Task requirements: Retype exactly the lines from the one that contains "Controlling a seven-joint" through the end of the listing, both included, but not the pictures.

Raw data:

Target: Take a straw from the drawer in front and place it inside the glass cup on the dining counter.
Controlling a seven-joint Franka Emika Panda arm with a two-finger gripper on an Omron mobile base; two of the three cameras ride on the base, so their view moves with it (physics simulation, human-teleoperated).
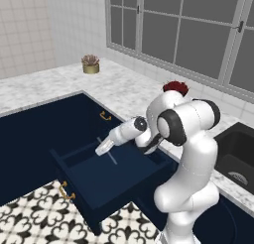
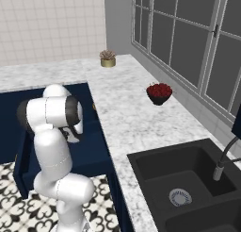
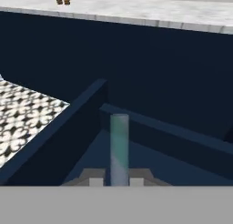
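Drawer [image 1: 106, 181], navy, pulled open over the patterned floor; within it the gripper [image 1: 102, 150], jaws clamped on the straw [image 3: 119, 148], a pale stick rising between the fingertips [image 3: 96, 181] above the drawer interior.

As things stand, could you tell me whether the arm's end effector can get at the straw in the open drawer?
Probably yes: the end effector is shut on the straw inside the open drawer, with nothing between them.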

Answer to the problem:
Controlling a seven-joint Franka Emika Panda arm with a two-finger gripper on an Omron mobile base; two of the three cameras ride on the base, so their view moves with it (physics simulation, human-teleoperated).
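Drawer [image 1: 106, 181], navy, pulled open over the patterned floor; within it the gripper [image 1: 102, 150], jaws clamped on the straw [image 3: 119, 148], a pale stick rising between the fingertips [image 3: 96, 181] above the drawer interior.

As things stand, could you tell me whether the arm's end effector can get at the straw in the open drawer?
Probably yes: the end effector is shut on the straw inside the open drawer, with nothing between them.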

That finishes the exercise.